Despite our current branding in the Republican consciousness, Harvard is neither unproductive nor broken — and we are not a training ground for radical philosophy. It is a rigorous school that produces capable leaders with the broad knowledge and mastery needed to accomplish great things in any field. For this university to survive, it must rely wholeheartedly on this image.

The stakes are high: Today’s Republican agenda includes the gutting of American education, from public elementary schools to our nation’s most famous institutions of higher learning. On the stand, Trump happily turned a blind eye to his own Ivy League education and called elite universities like Harvard hotbeds for “the radical left and Marxist maniacs.”

Simultaneously, actors like Vivek G. Ramaswamy ’07 and Elon Musk, poised to embody Trump’s great administrative revolution, appear to envision a government disinterested in political ethics and entirely trained in efficiency. In doing so, they respond to the popular attitude that centralized power – both in terms of status, education and thought – should be dismantled and redistributed.

The Trump administration, emboldened by a decisive victory, would like schools stripped of their autonomy. At Harvard, liberal arts education, naturally critical, could be reorganized to defend “the American tradition and Western civilization.”

The fact that the majority of Americans voted in favor of political interference in private education should give Harvard pause – and a reason to act quickly and tactically.

We represent the philosophically-minded elite who allegedly failed to govern and are therefore responsible for the country’s misfortunes – for the neglect of the middle and working classes and the flourishing of the administrative state. The Americans are looking for a culprit and the Republicans have dressed the academy on a silver platter.

I understand. Harvard is out of touch; it’s not new. But today’s anti-academic impulse tells us more about America’s relationship with concentrated status and power than with Ivy League universities in particular.

Harvard should bolster its image by asserting that it is a place where smart kids – rich and poor, rural and urban – come to learn practical leadership skills.
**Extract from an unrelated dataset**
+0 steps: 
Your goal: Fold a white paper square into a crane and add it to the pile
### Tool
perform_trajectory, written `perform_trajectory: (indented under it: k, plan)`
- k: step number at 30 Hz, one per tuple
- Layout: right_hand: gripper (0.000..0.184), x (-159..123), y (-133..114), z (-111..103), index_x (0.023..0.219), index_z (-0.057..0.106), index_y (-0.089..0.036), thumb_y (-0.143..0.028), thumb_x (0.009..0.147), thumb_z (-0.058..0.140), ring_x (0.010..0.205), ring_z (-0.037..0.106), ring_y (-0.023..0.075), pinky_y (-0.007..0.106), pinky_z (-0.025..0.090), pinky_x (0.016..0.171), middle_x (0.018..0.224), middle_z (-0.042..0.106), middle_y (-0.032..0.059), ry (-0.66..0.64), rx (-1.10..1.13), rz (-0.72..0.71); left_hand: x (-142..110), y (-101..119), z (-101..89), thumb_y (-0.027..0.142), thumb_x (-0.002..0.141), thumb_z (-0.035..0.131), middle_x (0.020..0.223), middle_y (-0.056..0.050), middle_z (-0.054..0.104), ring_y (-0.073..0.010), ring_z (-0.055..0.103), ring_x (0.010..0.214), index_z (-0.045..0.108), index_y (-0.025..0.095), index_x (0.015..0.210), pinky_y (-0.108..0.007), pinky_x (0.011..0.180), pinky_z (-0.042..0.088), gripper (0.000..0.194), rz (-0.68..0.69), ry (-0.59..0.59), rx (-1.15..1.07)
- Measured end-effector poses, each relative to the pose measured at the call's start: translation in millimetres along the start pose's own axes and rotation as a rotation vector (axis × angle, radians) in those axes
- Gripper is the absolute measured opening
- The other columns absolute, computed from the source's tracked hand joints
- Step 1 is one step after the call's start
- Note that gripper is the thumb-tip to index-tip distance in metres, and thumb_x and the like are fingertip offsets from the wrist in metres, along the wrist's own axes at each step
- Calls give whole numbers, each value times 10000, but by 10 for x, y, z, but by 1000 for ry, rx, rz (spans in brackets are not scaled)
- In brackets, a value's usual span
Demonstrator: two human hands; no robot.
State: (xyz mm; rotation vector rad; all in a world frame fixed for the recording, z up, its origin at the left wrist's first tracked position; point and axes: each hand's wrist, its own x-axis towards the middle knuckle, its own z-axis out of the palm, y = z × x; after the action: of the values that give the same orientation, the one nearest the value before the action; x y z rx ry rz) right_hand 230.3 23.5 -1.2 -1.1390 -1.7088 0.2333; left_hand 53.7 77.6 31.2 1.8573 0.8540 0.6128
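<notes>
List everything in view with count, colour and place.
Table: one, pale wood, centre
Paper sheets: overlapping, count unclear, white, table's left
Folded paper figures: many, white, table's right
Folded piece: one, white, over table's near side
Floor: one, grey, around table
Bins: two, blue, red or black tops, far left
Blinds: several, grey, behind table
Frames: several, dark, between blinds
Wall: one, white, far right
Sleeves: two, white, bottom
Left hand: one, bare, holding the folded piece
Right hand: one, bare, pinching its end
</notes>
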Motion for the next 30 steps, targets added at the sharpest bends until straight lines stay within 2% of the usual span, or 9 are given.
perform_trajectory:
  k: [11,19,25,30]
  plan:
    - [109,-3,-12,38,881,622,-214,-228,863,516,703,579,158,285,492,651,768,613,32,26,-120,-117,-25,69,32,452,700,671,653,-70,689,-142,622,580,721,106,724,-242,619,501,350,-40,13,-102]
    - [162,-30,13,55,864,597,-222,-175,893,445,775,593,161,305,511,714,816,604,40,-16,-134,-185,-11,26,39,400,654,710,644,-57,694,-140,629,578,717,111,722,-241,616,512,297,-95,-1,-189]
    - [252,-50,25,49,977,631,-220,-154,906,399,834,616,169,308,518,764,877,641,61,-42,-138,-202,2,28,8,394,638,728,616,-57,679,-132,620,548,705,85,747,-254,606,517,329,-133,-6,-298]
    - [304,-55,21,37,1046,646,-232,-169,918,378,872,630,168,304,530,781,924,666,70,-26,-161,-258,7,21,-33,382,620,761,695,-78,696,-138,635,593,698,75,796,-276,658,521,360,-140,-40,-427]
The University will survive by reminding the nation that it remains an engine of technical success and that this success is enhanced when combined with a liberal arts education. We teach writing, mathematics and oratory alongside subjects like economics, and we do it very well. We also excel at teaching government and politics, as well as all kinds of technical subjects.

But schools like Harvard, through a liberal arts education that goes beyond purely technical teaching, also produce graduates who are uniquely capable of understanding the “big picture.”

Look no further than Trump’s closest allies for proof that universities like Harvard nurture promising people and — rather than indoctrinate them — teach them the skills to put their own philosophies into practice on a large scale. Ivy League graduates JD Vance, Ramaswamy, Scott KH Bessent, Elise M. Stefanik ’06, Mehmet Oz, Pete Hegseth, and Robert F. Kennedy, Jr. ’76, to name a few within the new administration.

The Trump administration – like any aspect of American politics – shows us the redistributive and meritocratic power of the Ivy League in action. Harvard and its peers have been and will continue to be the birthplace of American leadership of all stripes.

This moment demands that Harvard and peer institutions change how we identify ourselves. We should do without the abstract – that we are primarily organs of personal and philosophical transformation in one sense or another. This is obviously not the main wish of the American public.

Instead, we should embrace—both in how we market ourselves and in our teaching itself—the way our university teaches leadership and creative thinking, skills that are useful to Republicans and Democrats alike. . In doing so, we provide an essential service, consistent with our status and selectivity.

To justify its existence, Harvard must clearly state that it remains an academy where future leaders of all political persuasions learn to govern. Failure to do so would condemn it in the public eye – a loss Harvard can no longer afford.

Lorenzo Z. Ruiz ’27, editor-in-chief of Crimson Editorial, is a government concentrator at Winthrop House.